New Hampshire magazine
The Nutfield News
(Derry)
The Record Enterprise de Plymouth
The Salem Observer
The Tri-Town Times (Hampstead, Sandown, Chester)
ABC afiliado: WMUR, Canal 9, Mánchester
PBS afiliados en Durham,
Keene y Littleton (Nuevo Hampshire Televisión Pública )
MyNetworkTV
afiliado: WZMY, Canal 50, Derry (también emite para el área de Boston)
In New Hampshire, local company Spinelli Cinemas owns movie theaters in seven different cities, while several national chains have multiple complexes. There are also independent theaters such as the IOKA Theater in Exeter, Wilton Municipal Theatre, and Portsmouth Music Hall. Three drive-in theaters still operate in the state, located in the towns of Laconia, Milford, and Hinsdale.

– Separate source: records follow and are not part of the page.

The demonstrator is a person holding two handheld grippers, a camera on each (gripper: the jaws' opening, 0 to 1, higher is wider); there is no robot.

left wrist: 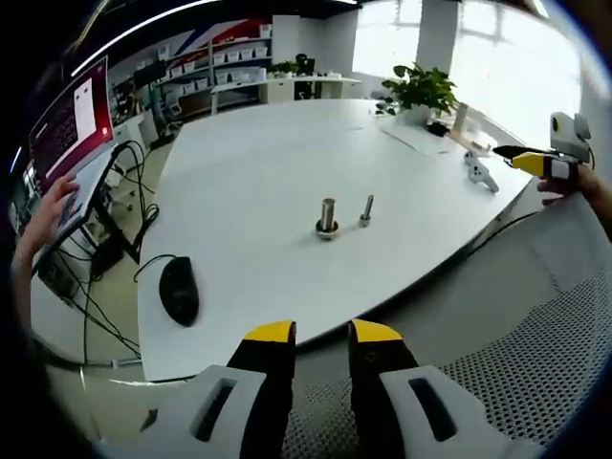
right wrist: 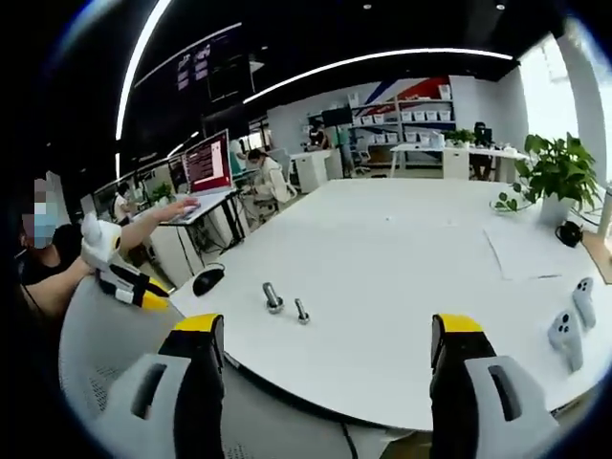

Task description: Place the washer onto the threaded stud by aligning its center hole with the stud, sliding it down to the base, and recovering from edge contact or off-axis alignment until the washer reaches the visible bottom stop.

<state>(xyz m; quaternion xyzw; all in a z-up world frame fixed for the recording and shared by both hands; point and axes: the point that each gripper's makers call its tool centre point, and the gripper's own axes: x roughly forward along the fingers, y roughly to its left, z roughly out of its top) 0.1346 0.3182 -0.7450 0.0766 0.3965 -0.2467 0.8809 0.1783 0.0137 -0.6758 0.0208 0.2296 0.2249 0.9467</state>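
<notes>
Big white table (left wrist: 249, 182) runs across the room, a potted plant (left wrist: 421, 88) at its far end, a laptop (left wrist: 72, 124) on a stand off the table's side w/ someone's hand (left wrist: 48, 215) on it. A black mouse (left wrist: 179, 290) sits near the table edge, two white controllers (right wrist: 572, 320) lie out toward the right gripper's side.

Both grippers hang back off the table, over a mesh chair back (left wrist: 535, 354). Left gripper (left wrist: 320, 335): yellow-tipped jaws nearly together, a narrow gap btwn them, nothing held. Right gripper (right wrist: 328, 337): jaws spread wide, empty too.

Small stuff sits mid-table: a stout upright metal post (left wrist: 328, 216) w/ a flat ring round its foot, and just beside it, not touching, a thinner upright threaded stud (left wrist: 367, 209). Both long axes stand vertical. Can't tell from here whether that ring is the washer or part of the post's base; too small. In the right gripper view the same pair (right wrist: 285, 302) stands fwd and left of the jaws' centre line.

From the left gripper view the pair lies almost dead ahead of the jaws, well apart from them. Looks to me like the left one's the better lined up, but its jaws would need opening first; the right's already open but would have to swing left. Either way approach prob. wants to come from above, along the stud's axis.
</notes>
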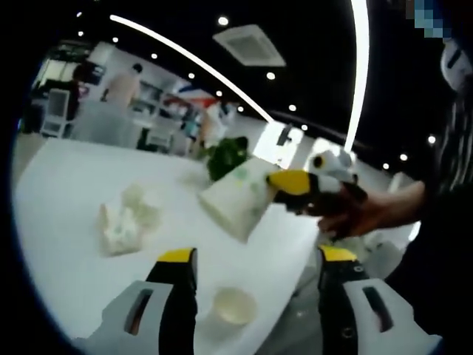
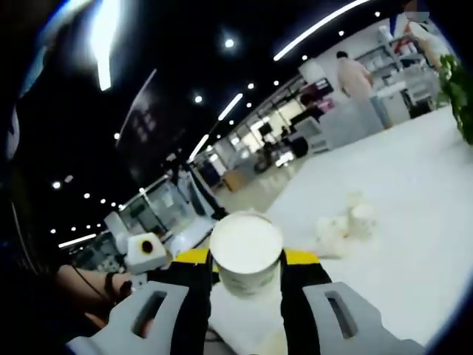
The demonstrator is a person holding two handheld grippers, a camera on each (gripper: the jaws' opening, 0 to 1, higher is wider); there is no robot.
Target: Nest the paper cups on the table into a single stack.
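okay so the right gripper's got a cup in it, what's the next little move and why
Probably carry the held cup over and lower it into the upright cup standing between the left gripper's open jaws. The right gripper is shut on the held cup, lifted off the table, and the upright cup's open mouth faces up, ready to receive it.

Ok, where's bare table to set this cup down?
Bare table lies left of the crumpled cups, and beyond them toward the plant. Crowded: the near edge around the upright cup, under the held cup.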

Portsmouth is the city where Heavy Metal and Hard Rock vocalist Ronnie James Dio was born. Dio is considered one of the most influential voices in metal, being considered the 'Voice of Metal' and 'Godfather of Metal' like Ozzy Osbourne. He is also the one who introduced Mano cornuta to heavy culture.
New Hampshire is the home of United States President Josiah Bartlet
in the fictional television series The West Wing of the White House
Peterborough is the town on which Thornton Wilder based himself to
create the town of Grover's Corners, in his work Our Town.
The novel
Peyton Place is inspired by the town of Gilmanton (New Hampshire).
John Knowles based the Devon School in A Separate Peace at Phillips
Exeter Academy in Exeter.
Joyce Maynard grew up in Durham, New
Hampshire, and based many of her novels on life in the state, the best
known of which was To Die For, which is based on the Pamela Smart murder
case.
Parts of the movie Jumanji starring Robin Williams were filmed
in Keene, the best known of the scenes filmed in this state is the
animal stampede scene.
The majority of the independent film Live Free
or Die was filmed in Claremont, New Hampshire.
Gravesend Academy,
from the book A Prayer for Owen Meany, was based on Phillips Exeter
Academy. The book's author, John Irving, studied at the school as well
as the University of New Hampshire.
The novel The World According to
Garp, by the same author as well, mostly takes place in New Hampshire.
The New York Times bestselling saga Asylum, by author Madeleine Roux,
takes place in New Hampshire, telling a book of mysterious and
paranormal themes that occur in what was once a psychiatric hospital.
New Hampshire was the destination of Walter White, protagonist of
Breaking Bad, when he was a fugitive from justice. During his stay in
said state, the cancer he suffered from took a terminal form.
The New Hampshire Motor Speedway is an oval circuit opened in 1990,
where NASCAR Cup, CART and IndyCar Series motorsports races have been
held.
The New Hampshire Phantoms are a soccer team founded in
1996, currently playing in the USL League Two.
The Manchester
Monarchs ice hockey team played in the American Hockey League from 2001
to 2015, and the ECHL from 2015 to 2019.